**Assigned task:** In the entries that follow, the lines from the line containing "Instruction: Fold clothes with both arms" up to and including the line containing "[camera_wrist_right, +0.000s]" must be copied exactly, with pictures omitted.

::: Listed entries

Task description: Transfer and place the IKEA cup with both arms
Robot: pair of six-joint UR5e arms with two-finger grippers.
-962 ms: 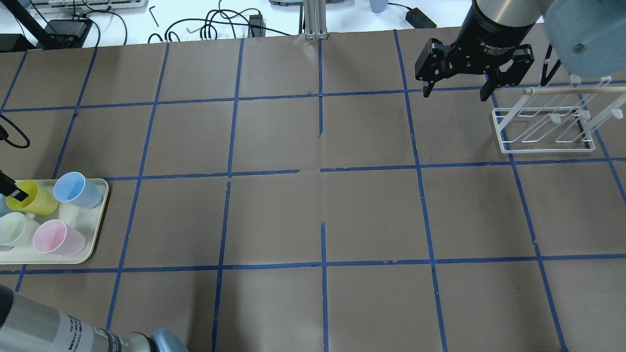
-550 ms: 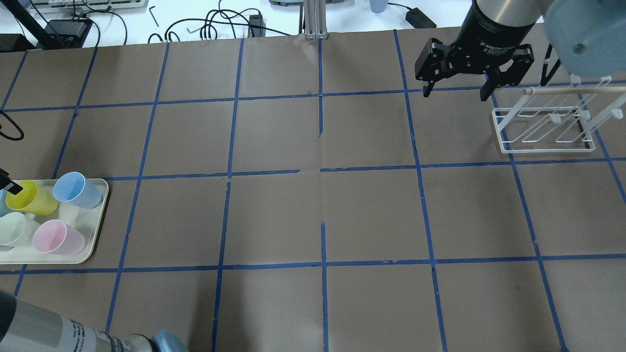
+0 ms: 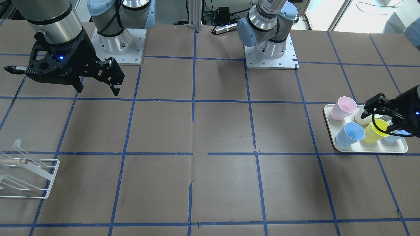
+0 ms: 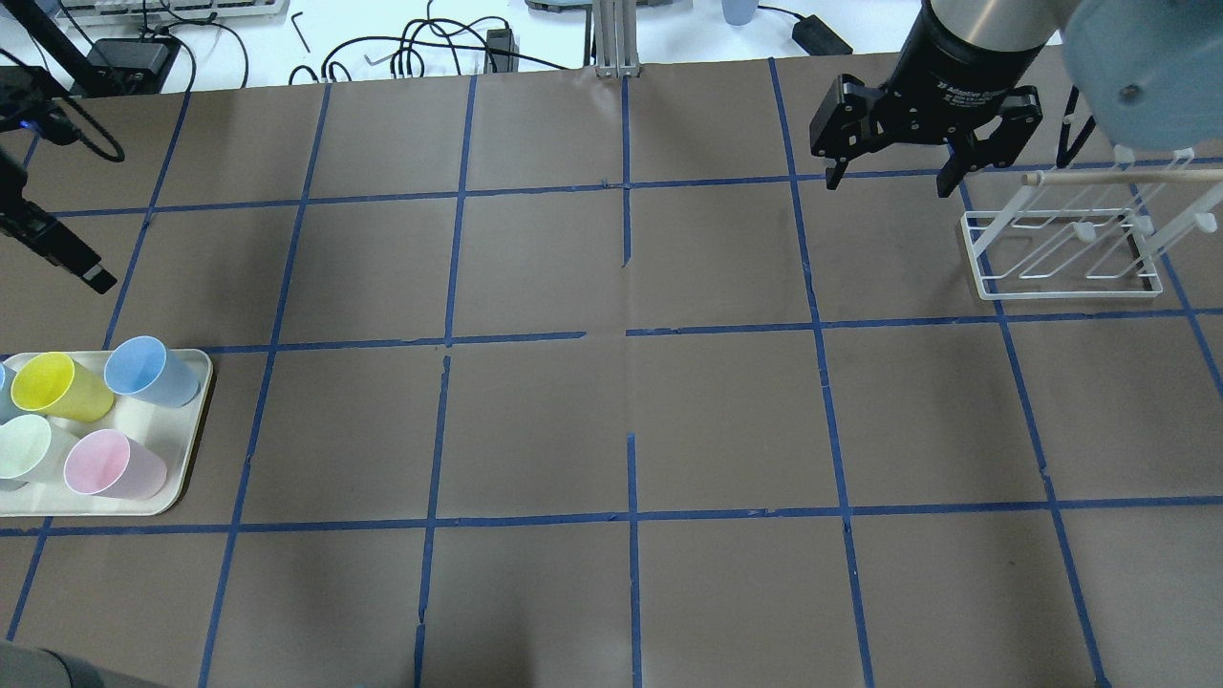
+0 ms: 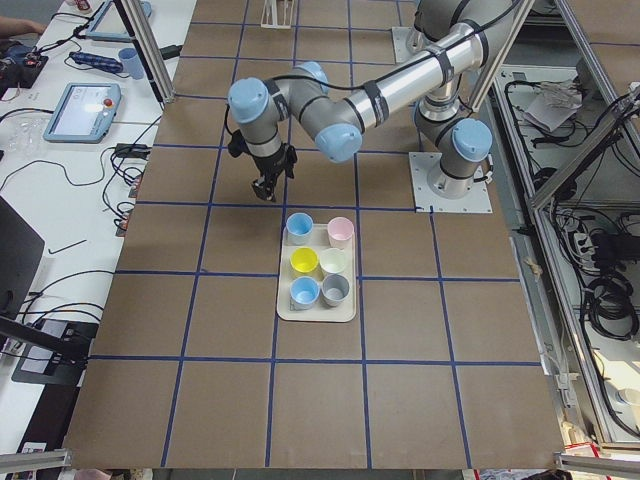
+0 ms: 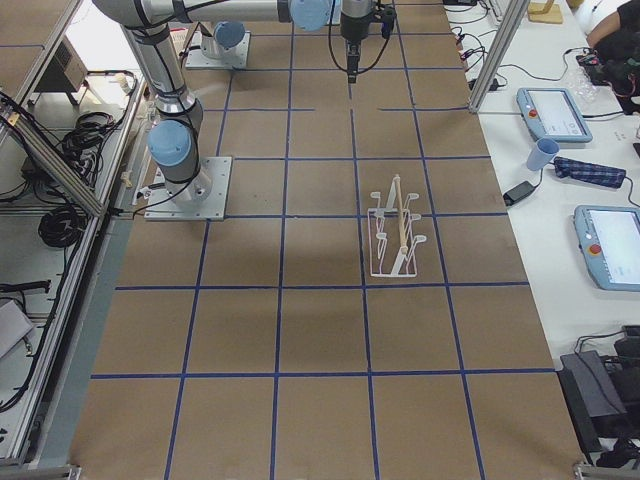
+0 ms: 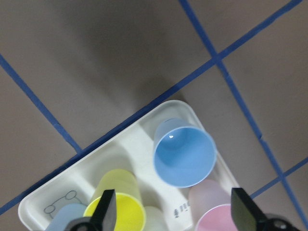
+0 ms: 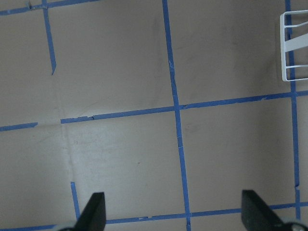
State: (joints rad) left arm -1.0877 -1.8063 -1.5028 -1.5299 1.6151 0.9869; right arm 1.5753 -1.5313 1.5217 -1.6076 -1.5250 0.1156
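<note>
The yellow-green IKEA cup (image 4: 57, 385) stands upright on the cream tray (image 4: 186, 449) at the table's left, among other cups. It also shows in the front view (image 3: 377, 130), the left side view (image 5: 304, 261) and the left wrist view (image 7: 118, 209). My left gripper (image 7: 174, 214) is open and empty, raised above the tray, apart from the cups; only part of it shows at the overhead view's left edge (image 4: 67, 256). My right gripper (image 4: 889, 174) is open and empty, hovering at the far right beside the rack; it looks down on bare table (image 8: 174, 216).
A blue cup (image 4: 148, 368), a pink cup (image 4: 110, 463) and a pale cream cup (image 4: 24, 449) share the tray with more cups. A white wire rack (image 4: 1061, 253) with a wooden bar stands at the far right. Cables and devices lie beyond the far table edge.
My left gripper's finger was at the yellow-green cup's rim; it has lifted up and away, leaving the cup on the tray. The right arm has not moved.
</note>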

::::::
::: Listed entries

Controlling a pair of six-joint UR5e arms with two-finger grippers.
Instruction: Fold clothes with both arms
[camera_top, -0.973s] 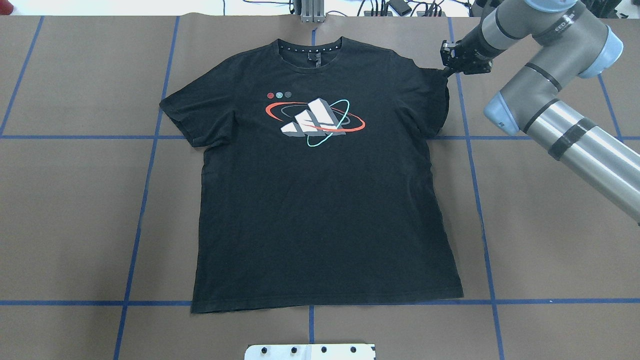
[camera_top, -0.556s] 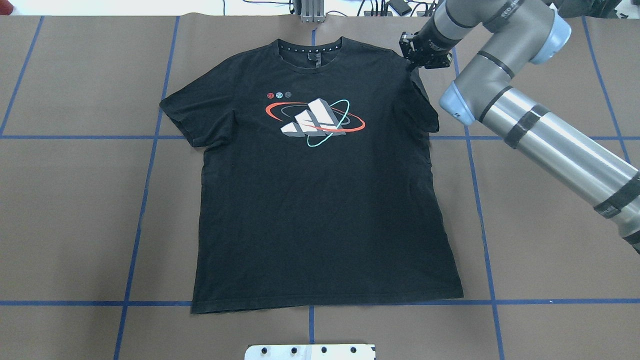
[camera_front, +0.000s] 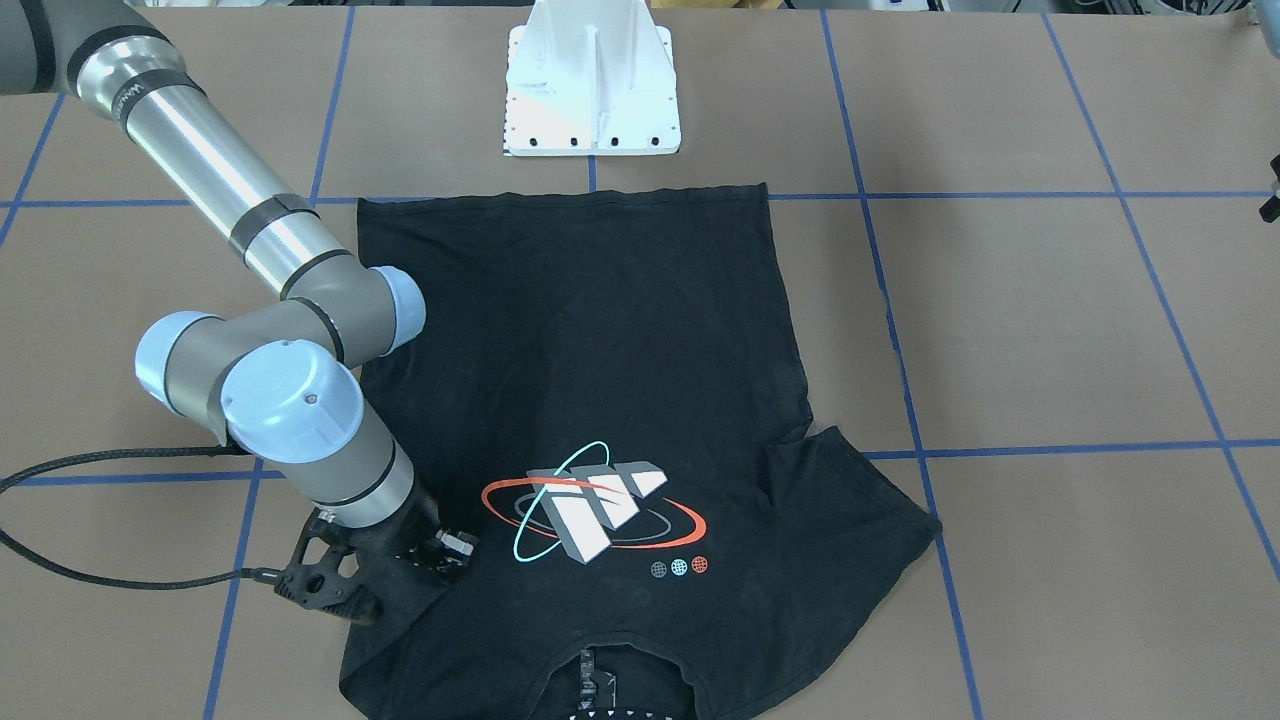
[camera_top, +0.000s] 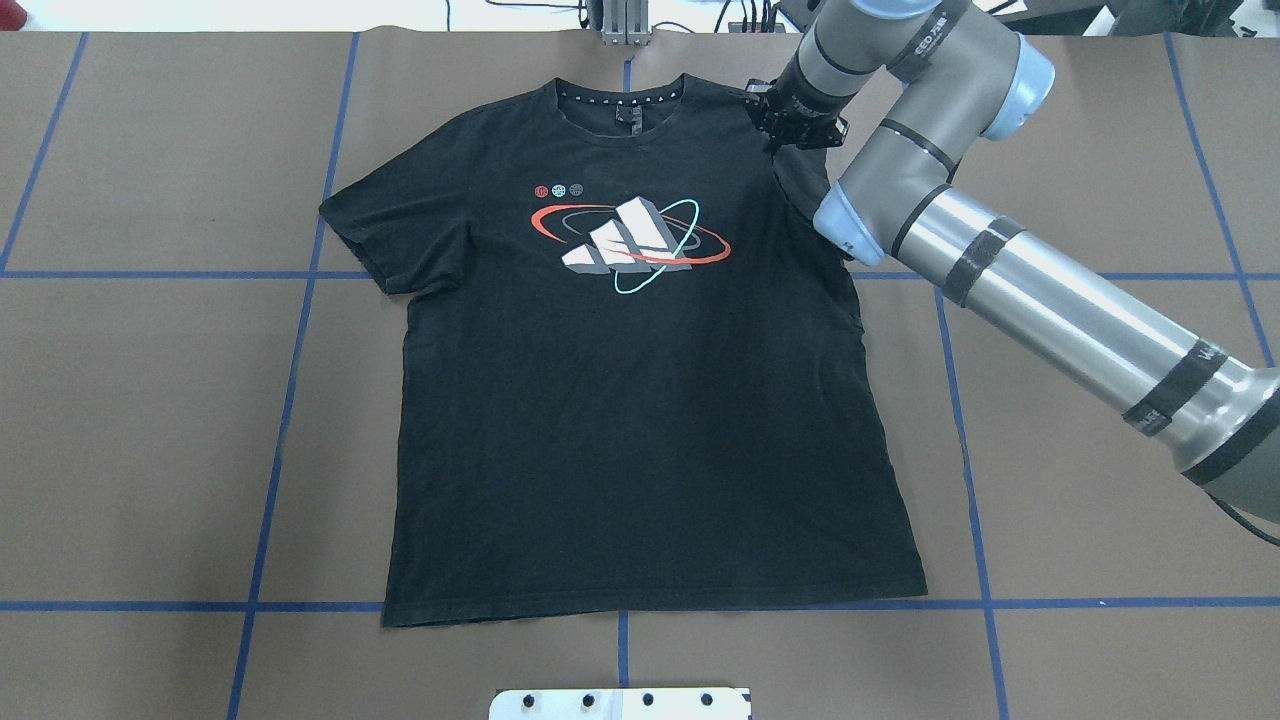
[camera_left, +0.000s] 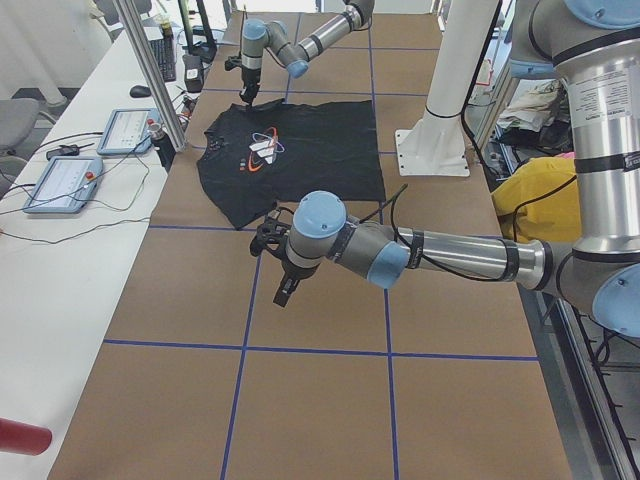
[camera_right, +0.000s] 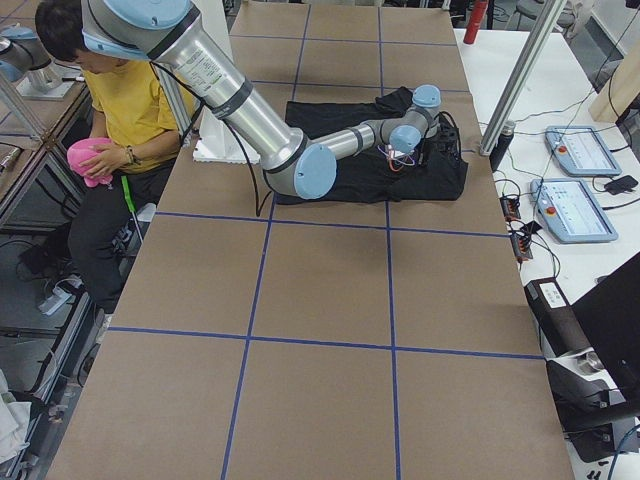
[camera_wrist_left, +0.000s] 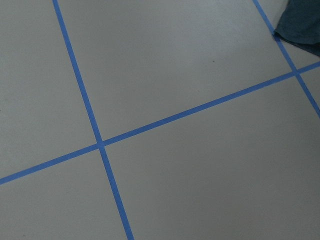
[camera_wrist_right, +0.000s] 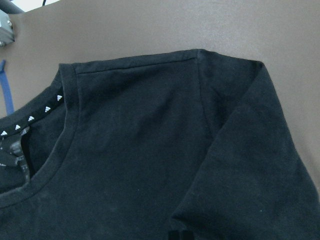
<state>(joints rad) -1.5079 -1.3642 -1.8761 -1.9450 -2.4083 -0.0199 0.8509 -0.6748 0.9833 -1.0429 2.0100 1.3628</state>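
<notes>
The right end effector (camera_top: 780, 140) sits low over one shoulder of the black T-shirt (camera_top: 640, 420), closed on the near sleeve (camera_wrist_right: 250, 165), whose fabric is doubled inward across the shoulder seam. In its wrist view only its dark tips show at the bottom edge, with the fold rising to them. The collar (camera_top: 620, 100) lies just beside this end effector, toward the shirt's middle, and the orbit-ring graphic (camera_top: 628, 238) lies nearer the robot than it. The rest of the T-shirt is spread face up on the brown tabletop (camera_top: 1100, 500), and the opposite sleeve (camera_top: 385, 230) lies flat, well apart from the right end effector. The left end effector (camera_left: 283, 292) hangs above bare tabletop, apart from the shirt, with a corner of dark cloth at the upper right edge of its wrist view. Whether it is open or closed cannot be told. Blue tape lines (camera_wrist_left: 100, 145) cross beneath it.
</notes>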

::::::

**Written response:**
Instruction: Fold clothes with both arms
[camera_top, -0.973s] 
[camera_top, -0.556s] 
[camera_front, +0.000s] 
[camera_top, +0.000s] 
[camera_left, +0.000s] 
[camera_right, +0.000s] 
[camera_wrist_left, +0.000s] 
[camera_wrist_right, +0.000s] 

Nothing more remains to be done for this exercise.